Pour plus de précisions, il est nécessaire de recourir à la proxidétection, une technique de collecte des images plus précise fonctionnant avec des capteurs positionnés de manière très proche de leurs cibles. Des prestataires de services proposent l’utilisation de drones dont il est possible de faire varier leur altitude, par exemple à deux mètres au-dessus des cultures. « Pour encore plus de résolutions, des capteurs et des caméras embarqués peuvent être utilisés et sont positionnés à l’avant du pulvérisateur, explique Jean-Paul Douzals, responsable R&D Pulvérisation à l’Inrae. Cette solution est notamment adaptée pour détecter des plantules qui viennent de sortir de terre. L’idée est de s’y prendre le plus précocement possible dans le but d’économiser les quantités d’herbicides pulvérisées. »

Des technologies en développement pour la détection à l’intérieur d’un rang

Pour l’analyse des images, on distingue deux grands types de technologies. La première consiste à rechercher du « vert sur du brun », on emploie le terme de « Green on Brown », dans l’objectif de définir des indices de végétation. La gamme de longueur d’onde la plus utilisée est celle du visible et du proche infrarouge. Les capteurs mesurent la réflectance, c’est-à-dire la lumière émise par les objets : le marron du sol étant réfléchi dans le rouge, tandis que les plantes réfléchissent dans le vert. Ce type d’approche est adapté pour faire de la détection entre les rangs de cultures, sauf dans certaines situations particulières où un couvert végétal est maintenu au sol, comme cela peut être le cas en viticulture.

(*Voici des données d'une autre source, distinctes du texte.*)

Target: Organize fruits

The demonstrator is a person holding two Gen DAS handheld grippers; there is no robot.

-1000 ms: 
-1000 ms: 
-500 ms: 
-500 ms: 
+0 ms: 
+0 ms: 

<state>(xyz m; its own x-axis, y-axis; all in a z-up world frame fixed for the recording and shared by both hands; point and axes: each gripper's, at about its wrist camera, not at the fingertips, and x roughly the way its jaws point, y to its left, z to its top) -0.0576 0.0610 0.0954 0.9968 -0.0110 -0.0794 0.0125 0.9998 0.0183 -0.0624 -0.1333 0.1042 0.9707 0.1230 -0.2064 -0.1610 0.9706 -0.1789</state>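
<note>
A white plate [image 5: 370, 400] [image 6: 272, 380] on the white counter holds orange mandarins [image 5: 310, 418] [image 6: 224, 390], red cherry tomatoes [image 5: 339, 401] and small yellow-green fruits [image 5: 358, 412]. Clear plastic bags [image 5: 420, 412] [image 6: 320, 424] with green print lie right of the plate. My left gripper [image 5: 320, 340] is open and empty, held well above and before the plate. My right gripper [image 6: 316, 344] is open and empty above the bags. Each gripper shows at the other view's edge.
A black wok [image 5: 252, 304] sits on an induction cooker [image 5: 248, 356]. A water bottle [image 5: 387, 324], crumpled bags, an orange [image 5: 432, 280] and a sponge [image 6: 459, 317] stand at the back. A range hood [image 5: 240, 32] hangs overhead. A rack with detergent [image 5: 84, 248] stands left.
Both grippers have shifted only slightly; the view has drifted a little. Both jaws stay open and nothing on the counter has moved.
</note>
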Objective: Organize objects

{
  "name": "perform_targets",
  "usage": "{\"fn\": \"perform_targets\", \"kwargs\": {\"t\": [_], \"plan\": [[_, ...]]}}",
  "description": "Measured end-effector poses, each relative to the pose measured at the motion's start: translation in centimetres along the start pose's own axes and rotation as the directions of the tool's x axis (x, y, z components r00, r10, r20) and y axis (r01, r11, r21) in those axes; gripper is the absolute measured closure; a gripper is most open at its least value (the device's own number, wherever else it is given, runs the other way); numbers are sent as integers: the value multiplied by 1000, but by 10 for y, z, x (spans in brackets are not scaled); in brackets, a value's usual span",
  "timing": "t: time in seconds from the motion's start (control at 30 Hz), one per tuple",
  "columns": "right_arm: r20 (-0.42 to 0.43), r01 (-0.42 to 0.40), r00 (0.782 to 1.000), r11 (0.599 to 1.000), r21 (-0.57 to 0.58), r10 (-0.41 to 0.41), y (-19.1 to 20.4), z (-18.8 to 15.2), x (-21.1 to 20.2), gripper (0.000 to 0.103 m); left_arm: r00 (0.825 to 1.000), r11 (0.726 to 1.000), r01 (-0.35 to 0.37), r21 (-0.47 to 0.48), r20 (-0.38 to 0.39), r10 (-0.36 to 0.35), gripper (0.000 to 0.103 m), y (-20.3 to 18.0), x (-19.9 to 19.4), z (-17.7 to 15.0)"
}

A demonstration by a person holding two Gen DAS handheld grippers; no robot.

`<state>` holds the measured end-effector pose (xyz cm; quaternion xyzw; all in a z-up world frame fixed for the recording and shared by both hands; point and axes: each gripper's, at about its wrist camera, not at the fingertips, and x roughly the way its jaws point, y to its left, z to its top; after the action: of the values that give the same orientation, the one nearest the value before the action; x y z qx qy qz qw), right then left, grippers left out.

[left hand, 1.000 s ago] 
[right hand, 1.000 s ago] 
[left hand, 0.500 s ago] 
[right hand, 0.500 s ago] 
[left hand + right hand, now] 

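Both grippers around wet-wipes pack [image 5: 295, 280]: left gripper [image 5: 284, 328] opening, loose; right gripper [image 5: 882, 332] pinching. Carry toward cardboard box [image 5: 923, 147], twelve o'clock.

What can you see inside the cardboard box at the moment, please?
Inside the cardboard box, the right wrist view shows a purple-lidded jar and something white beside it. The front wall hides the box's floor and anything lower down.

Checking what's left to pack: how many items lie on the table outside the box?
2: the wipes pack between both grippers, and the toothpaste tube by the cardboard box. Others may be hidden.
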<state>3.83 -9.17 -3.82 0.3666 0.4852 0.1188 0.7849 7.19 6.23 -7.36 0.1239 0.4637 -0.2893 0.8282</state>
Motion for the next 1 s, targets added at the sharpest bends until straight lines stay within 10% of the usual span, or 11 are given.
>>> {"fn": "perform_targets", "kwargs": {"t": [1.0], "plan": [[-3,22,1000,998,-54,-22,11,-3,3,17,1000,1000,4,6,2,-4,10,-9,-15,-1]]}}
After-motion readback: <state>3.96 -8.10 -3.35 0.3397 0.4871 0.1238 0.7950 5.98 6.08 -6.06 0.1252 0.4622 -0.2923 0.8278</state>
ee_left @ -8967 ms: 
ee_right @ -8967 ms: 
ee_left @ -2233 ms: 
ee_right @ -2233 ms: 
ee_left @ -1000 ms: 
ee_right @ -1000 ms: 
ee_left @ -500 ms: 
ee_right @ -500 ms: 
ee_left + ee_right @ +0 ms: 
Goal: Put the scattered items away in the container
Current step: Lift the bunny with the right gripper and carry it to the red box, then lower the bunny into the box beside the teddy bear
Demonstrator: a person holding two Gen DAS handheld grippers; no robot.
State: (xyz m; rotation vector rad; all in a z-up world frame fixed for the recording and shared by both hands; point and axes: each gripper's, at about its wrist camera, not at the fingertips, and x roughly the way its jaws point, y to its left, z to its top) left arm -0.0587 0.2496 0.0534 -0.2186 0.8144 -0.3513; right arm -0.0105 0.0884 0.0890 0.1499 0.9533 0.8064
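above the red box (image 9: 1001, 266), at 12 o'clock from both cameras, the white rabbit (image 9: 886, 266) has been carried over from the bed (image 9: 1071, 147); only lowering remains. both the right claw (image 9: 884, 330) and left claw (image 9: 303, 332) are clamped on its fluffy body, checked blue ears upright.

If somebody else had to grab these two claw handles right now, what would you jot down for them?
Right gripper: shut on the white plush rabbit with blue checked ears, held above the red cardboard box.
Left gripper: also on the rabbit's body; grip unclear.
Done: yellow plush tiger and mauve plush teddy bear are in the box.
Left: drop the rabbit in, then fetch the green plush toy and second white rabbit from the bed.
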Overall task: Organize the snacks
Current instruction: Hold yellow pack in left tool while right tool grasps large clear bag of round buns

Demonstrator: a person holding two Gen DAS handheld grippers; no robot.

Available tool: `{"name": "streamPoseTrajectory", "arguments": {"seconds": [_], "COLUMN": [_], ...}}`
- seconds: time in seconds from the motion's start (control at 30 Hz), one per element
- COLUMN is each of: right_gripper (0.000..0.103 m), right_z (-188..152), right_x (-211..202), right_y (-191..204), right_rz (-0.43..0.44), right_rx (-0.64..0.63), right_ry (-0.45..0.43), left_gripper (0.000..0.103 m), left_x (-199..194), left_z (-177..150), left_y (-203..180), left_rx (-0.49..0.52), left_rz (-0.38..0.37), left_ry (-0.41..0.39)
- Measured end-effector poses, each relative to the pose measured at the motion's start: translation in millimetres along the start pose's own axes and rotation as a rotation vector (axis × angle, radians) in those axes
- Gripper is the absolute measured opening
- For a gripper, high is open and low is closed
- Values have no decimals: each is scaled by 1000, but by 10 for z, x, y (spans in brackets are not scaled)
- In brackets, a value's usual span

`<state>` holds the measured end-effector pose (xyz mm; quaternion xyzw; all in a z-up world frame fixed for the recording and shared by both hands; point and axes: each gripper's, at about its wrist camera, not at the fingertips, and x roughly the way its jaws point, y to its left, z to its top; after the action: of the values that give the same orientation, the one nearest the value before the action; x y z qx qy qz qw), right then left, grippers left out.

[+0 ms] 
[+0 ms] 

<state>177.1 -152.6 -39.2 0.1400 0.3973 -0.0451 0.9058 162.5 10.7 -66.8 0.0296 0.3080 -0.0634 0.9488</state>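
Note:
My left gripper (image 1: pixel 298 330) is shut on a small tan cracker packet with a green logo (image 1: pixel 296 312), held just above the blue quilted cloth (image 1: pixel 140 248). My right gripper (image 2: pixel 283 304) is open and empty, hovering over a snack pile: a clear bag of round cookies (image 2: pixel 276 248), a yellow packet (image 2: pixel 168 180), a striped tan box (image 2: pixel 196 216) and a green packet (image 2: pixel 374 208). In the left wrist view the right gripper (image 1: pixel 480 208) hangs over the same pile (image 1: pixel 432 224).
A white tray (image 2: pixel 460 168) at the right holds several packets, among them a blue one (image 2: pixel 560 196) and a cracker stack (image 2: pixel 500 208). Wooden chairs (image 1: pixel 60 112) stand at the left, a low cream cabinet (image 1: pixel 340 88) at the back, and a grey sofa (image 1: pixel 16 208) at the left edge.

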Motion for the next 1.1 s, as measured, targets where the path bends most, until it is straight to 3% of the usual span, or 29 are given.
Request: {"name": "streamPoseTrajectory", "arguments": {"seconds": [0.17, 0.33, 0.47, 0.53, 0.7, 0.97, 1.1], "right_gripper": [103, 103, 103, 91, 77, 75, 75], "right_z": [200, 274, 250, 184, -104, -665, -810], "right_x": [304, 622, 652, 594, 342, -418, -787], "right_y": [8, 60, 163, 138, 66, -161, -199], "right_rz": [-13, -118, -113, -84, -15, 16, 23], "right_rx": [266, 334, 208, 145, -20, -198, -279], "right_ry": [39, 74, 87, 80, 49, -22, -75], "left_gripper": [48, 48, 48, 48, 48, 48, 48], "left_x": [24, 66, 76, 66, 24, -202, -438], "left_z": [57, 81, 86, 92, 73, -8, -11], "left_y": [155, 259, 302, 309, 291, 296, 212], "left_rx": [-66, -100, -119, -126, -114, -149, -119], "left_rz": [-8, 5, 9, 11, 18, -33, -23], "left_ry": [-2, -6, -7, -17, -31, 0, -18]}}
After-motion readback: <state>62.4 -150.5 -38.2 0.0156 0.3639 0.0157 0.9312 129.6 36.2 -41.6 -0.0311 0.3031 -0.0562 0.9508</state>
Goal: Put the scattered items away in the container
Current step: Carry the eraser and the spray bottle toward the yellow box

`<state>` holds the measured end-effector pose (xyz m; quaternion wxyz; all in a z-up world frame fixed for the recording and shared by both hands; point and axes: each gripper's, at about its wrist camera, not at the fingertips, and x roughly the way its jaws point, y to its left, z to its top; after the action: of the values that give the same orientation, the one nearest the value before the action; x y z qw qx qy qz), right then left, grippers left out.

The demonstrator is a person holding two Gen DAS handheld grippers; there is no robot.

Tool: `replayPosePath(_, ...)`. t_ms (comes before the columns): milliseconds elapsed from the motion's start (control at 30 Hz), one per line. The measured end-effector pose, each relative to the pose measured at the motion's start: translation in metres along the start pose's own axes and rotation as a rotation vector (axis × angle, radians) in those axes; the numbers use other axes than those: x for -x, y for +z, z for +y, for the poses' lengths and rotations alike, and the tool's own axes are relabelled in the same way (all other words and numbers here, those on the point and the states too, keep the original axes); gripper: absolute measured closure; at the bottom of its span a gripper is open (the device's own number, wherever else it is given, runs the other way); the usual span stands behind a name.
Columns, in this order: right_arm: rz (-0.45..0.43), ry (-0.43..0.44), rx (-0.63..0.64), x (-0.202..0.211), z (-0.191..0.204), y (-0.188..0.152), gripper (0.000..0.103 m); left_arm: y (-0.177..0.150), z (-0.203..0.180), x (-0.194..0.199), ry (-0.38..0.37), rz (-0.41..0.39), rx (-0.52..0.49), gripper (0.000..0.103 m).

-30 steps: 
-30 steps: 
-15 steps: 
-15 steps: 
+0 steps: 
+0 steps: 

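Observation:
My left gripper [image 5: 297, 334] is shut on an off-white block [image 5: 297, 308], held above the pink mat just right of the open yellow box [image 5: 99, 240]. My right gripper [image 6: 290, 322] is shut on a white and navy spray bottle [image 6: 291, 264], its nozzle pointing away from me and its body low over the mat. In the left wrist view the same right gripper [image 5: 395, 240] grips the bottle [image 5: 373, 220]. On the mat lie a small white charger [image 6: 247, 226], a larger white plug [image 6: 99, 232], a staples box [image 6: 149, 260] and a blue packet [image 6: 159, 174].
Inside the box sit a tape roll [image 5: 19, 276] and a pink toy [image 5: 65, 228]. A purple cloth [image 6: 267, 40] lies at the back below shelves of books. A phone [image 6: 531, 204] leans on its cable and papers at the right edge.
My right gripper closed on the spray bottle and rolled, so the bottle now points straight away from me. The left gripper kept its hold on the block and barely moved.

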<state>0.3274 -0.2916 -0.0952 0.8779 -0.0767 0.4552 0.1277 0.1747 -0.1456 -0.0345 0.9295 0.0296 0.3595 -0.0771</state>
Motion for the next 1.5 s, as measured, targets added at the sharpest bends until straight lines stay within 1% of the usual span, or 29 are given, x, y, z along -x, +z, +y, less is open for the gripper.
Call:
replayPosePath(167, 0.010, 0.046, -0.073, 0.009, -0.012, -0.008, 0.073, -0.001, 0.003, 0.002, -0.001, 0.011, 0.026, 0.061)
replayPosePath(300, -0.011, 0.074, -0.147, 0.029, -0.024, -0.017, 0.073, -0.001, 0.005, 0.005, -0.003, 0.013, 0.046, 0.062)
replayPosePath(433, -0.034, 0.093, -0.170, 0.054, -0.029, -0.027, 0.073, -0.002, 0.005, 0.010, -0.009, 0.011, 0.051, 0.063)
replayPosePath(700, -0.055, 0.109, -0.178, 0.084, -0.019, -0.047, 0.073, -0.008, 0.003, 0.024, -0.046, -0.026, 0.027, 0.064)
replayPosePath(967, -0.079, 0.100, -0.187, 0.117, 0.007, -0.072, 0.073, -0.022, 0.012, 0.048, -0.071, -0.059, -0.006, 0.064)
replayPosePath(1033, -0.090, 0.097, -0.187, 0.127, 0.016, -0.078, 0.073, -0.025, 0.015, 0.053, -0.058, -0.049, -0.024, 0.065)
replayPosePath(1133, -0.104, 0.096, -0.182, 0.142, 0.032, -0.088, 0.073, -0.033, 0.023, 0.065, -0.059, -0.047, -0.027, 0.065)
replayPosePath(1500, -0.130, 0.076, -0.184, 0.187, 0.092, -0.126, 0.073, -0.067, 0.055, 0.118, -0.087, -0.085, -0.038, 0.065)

Pour détecter des mauvaises herbes à l’intérieur des rangs d’une culture, il convient alors de procéder à une recherche de « Vert sur du vert », encore appelée « Green on Green ». Des techniques multispectrales doivent alors être employées, notamment dans l’infrarouge. L’objectif est de faire la distinction entre deux grandes classes de végétaux. Les monocotylédones qui correspondent notamment aux céréales et qui se caractérisent par des feuilles plus ou moins fines et allongées. Et les dicotylédones, qui regroupent d’autres types de plantes, dont un nombre important de mauvaises herbes. Il est possible de différencier ces deux classes grâce à leur couverture spectrale qui n’est souvent pas la même ainsi que par la forme des plantes qui n’est pas identique.

« Cette technique reste encore beaucoup au stade de la R&D, car il y a nombreuses problématiques à résoudre en termes de traitement d’images, complète le responsable de l’Inrae. Nous ne sommes pas dans le domaine industriel et il peut y avoir des difficultés notamment avec l’ensoleillement et les ombres sur les plantes. Dans ce domaine, on assiste à un fort développement de l’utilisation de l’IA, notamment les réseaux de neurones et l’apprentissage profond. La finalité est de parvenir à atteindre un seuil de détection minimum en limitant le pourcentage de faux négatifs, c’est-à-dire les cas où les mauvaises herbes sont considérées comme des plantes de culture, ou inversement les faux positifs.»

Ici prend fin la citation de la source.